*How to complete this task*
Pull every line holding the word "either" out of the data and copy it.

[Opening Supplied records section]

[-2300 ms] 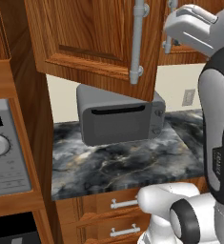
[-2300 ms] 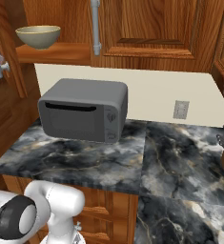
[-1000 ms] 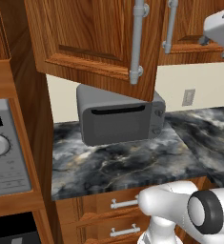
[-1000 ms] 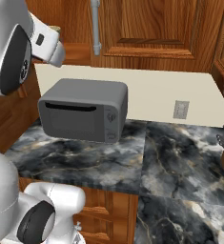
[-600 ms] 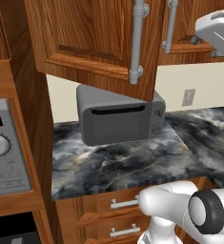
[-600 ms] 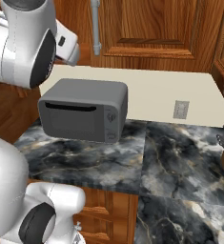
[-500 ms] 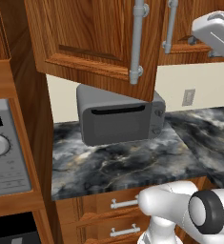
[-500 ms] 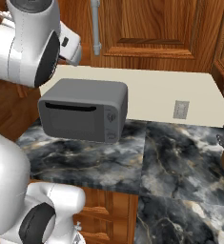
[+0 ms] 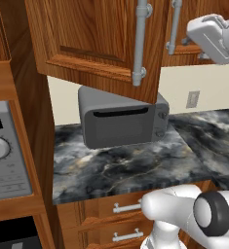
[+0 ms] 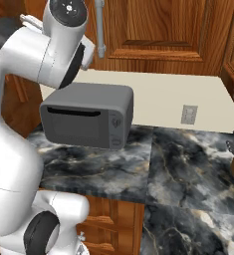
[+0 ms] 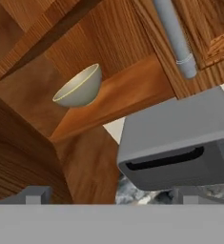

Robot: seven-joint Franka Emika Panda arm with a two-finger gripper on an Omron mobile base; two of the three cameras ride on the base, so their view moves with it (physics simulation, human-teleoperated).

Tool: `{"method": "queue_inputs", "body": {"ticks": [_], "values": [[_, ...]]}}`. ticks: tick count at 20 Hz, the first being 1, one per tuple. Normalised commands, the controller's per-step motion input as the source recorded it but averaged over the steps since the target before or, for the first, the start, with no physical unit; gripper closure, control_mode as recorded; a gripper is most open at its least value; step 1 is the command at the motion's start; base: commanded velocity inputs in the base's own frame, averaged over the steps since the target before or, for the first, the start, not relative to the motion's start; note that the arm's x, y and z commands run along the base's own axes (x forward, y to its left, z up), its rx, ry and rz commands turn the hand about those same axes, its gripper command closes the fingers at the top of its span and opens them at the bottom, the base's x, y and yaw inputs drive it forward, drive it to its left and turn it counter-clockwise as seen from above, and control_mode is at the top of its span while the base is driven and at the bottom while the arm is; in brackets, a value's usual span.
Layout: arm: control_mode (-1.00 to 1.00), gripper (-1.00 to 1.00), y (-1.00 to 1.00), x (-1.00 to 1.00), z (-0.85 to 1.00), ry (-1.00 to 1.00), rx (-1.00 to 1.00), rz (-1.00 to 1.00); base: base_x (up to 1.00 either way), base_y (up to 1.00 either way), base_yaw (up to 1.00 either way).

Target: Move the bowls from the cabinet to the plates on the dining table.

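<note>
Wooden cabinet shelf — one bowl resting.

My arm is built of glossy white rounded shells. Dark grey-black circular caps mark the joints, one low on each base view. The upper link carries a flat grey end cap with small markings. My hand housing is white and boxy, with rounded edges.

Glossy wooden cabinet (marbled stone counter)
</note>
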Motion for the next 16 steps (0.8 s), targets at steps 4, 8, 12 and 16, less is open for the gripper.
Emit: {"method": "queue_inputs", "body": {"ticks": [4, 8, 12, 16], "values": [[-1.0, -1.0, 0.14, 0.24, -0.09, 0.02, 0.06, 0.11, 0.0, 0.0, 0.0], [-1.0, -1.0, 0.14, 0.31, -0.08, 0.03, 0.05, 0.09, 0.0, 0.0, 0.0], [-1.0, -1.0, 0.13, 0.24, -0.08, 0.04, 0.06, 0.08, 0.0, 0.0, 0.0], [-1.0, -1.0, 0.06, 0.35, -0.04, 0.05, 0.07, 0.05, 0.0, 0.0, 0.0]]}}
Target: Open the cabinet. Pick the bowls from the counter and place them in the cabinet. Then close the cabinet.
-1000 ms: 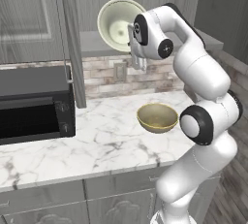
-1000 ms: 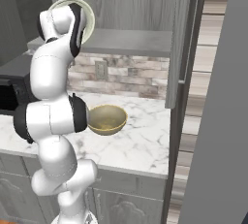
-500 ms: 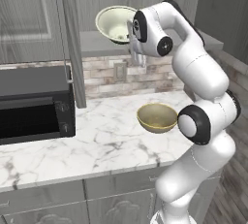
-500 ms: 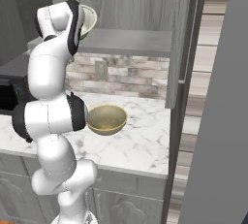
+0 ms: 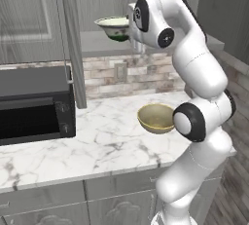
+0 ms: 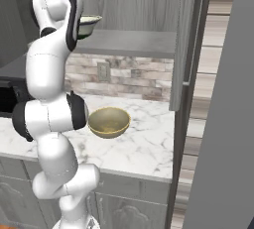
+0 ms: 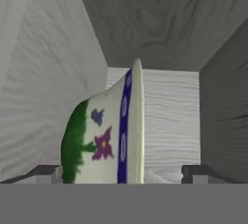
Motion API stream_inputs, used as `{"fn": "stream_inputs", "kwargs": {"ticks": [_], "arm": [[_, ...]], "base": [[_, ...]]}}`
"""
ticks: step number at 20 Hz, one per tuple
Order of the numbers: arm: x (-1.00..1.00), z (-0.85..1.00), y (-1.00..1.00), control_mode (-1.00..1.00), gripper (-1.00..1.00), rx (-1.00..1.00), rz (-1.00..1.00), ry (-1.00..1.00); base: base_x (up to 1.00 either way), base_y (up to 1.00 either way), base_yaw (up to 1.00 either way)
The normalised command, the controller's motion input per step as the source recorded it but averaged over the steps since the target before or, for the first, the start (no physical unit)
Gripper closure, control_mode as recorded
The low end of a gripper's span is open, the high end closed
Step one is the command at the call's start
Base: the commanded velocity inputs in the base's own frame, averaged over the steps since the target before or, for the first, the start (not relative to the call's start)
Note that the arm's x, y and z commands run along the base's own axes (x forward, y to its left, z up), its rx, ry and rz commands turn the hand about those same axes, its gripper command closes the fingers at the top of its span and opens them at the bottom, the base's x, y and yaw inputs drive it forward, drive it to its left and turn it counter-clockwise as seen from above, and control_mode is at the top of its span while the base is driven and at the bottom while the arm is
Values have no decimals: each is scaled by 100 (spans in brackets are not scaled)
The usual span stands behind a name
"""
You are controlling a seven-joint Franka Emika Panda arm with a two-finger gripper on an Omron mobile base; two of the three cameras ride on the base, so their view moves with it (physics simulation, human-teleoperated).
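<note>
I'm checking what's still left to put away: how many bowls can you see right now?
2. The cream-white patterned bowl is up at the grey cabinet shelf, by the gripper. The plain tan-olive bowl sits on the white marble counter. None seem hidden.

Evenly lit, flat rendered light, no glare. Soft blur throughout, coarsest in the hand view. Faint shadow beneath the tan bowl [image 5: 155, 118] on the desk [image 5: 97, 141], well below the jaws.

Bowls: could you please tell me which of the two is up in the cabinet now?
The patterned bowl, cream with green and purple flowers, sits upright on the cabinet shelf. The tan bowl is on the counter.
</note>
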Motion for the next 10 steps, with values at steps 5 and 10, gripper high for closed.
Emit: {"fn": "stream_inputs", "kwargs": {"ticks": [5,10], "arm": [[-31,43,-2,-100,-100,0,-8,-3],[-87,36,-13,-100,-100,1,-15,4]], "base": [[0,0,0],[0,0,0]]}}
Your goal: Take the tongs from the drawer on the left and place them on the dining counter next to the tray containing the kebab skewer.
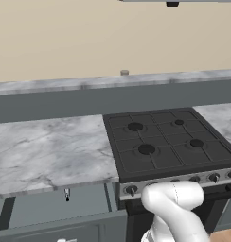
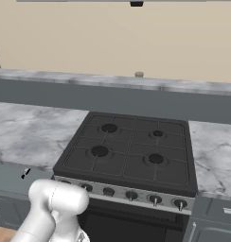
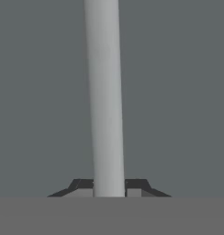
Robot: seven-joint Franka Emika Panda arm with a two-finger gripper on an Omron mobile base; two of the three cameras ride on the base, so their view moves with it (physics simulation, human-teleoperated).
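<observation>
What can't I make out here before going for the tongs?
Tongs: too small in the left base view to tell how they lie.
Drawer: front cut off by that view's bottom edge.
Handle, gripper shut on it: hand view's top edge cuts its end.

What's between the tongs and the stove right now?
In the left base view, only bare drawer floor lies between the tongs and the stove, then the drawer's right wall.

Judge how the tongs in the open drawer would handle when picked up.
The tongs look slim and metallic, so probably stiff, light and rather slippery. Lying flat on the drawer floor, they may slide rather than roll.
</observation>
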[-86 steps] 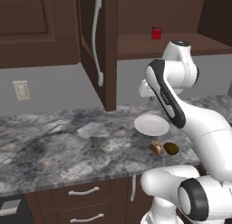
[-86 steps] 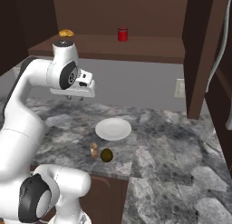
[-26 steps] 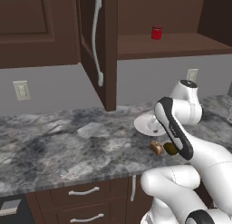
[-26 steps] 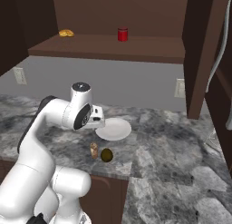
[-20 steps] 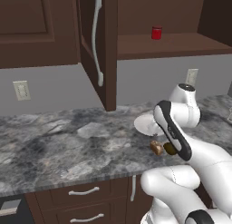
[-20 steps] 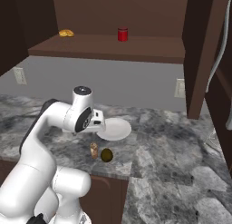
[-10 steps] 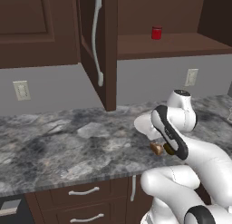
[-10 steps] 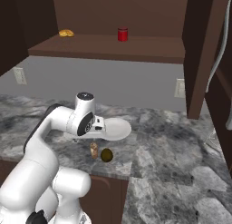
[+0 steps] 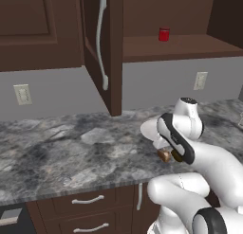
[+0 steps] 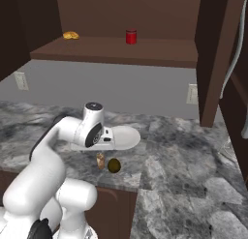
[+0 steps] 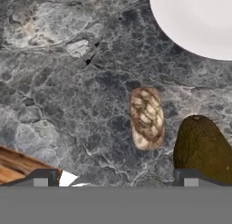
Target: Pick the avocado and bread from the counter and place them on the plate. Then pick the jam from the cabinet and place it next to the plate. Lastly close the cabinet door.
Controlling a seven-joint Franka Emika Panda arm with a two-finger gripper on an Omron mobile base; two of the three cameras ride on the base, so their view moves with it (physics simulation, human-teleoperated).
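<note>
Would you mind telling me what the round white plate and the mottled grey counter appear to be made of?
The round white plate looks like glazed ceramic: plain, smooth and evenly white, though plastic is possible. The mottled grey counter looks like polished stone, probably granite or marble, given its veined, cloudy grey pattern.

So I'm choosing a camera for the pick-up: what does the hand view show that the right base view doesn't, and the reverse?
Hand view only: the crust pattern on the bread, close up.
Right base view only: the open cabinet's shelf with the red jam jar and a yellow item, plus the arm.
Both: bread, avocado beside it, white plate, dark marble counter.
</note>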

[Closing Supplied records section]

*Solved exercise*
Layout: arm: control_mode (-1.00 to 1.00), gripper (-1.00 to 1.00), y (-1.00 to 1.00), x (-1.00 to 1.00), z (-0.85 to 1.00), ry (-1.00 to 1.00), rx (-1.00 to 1.00), rz (-1.00 to 1.00); base: base_x (up to 1.00 either way), base_y (up to 1.00 either way), base_yaw (up to 1.00 either way).
Order of the numbers: arm: x (-1.00..1.00), z (-0.85..1.00), y (-1.00..1.00), control_mode (-1.00..1.00), gripper (-1.00..1.00), rx (-1.00..1.00), rz (-1.00..1.00), ry (-1.00..1.00); base: base_x (up to 1.00 either way), base_y (up to 1.00 either way), base_yaw (up to 1.00 either way)

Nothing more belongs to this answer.